Paulo Cortes diz que é natural este desconhecimento, já que só após um diagnóstico concreto as pessoas procuram informação. “Os tratamentos clássicos ainda são os mais comuns, mas estamos cada vez mais a individualizar o tratamento”, assegura.
“Hoje em dia, e cada vez mais, nós tratamos do cancro da mama como uma quantidade de doenças que têm comportamentos muito diferentes”, explica o médico, acrescentando que é a análise biológica ao tumor que traça o melhor tratamento. “Tomamos decisões de tratamento quase em tempo real com análises ao sangue. Isto vai ser muito o futuro. Mas isso não quer dizer que o tratamento inovador seja o melhor para todas”, sintetiza.
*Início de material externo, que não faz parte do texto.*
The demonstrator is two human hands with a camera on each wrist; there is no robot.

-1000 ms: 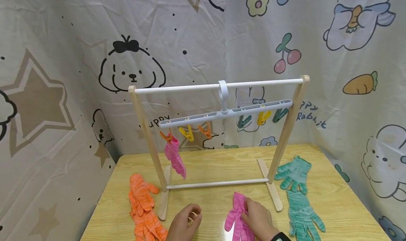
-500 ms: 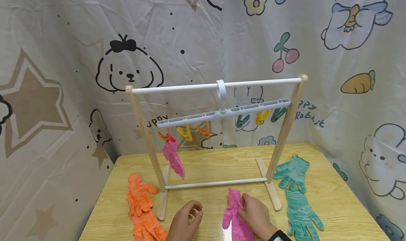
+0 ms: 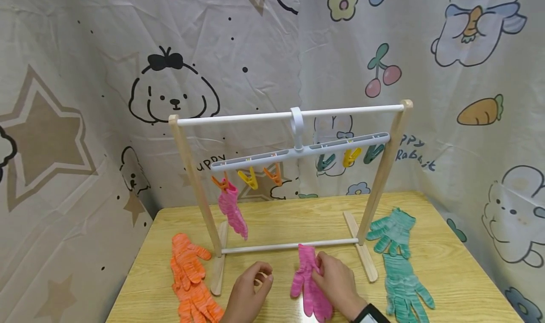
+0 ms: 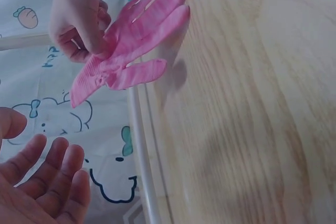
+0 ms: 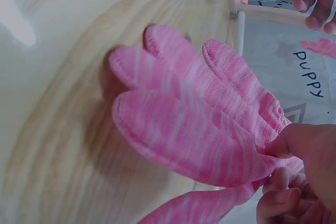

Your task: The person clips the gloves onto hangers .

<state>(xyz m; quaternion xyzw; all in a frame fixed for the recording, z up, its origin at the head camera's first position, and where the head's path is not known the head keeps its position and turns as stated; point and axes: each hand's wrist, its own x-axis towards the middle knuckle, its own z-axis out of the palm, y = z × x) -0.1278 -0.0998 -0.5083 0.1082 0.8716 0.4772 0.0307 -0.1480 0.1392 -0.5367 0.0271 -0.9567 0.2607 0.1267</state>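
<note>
A pink knit glove (image 3: 312, 290) is pinched near its cuff by my right hand (image 3: 338, 280), thumb against fingers, and its fingers hang down just over the table in the right wrist view. To the left of it, my left hand (image 3: 251, 287) holds nothing; its fingers are loosely curved, as the left wrist view shows. Behind the hands, another pink glove (image 3: 233, 212) hangs from an orange clothespin (image 3: 220, 183) at the left end of a grey clip hanger (image 3: 272, 158). More clips along that hanger, yellow, orange and green, hold nothing.
The hanger hooks over the white top rod (image 3: 238, 118) of a wooden rack (image 3: 189, 176). Orange gloves (image 3: 189, 280) lie on the table's left side, green gloves (image 3: 402, 271) on its right. A white lower bar (image 3: 294, 246) crosses behind the hands. A printed curtain (image 3: 264, 53) surrounds the table.
My right hand has lifted the pink glove and carried it up and left, toward the rack. The left hand has barely moved. The view shifted slightly.
</note>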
O oncologista Paulo Cortes considera que o rastreio é fundamental para garantir que o diagnóstico dos novos casos de cancro da mama é precoce. Mas diz que questões burocráticas têm travado estas acções, tanto na zona de Lisboa como na de Setúbal. Há um ano, a Liga Portuguesa contra o Cancro fez chegar à Assembleia da República uma petição com 25.000 assinaturas, que pretendia precisamente alertar para as desigualdades no acesso ao rastreio, diagnóstico e tratamento do cancro da mama. Nas contas da Liga, na região centro todas as mulheres estavam rastreadas, no Norte a cobertura era superior a 80% e o grande problema mantinha-se a sul, com metade das mulheres de fora.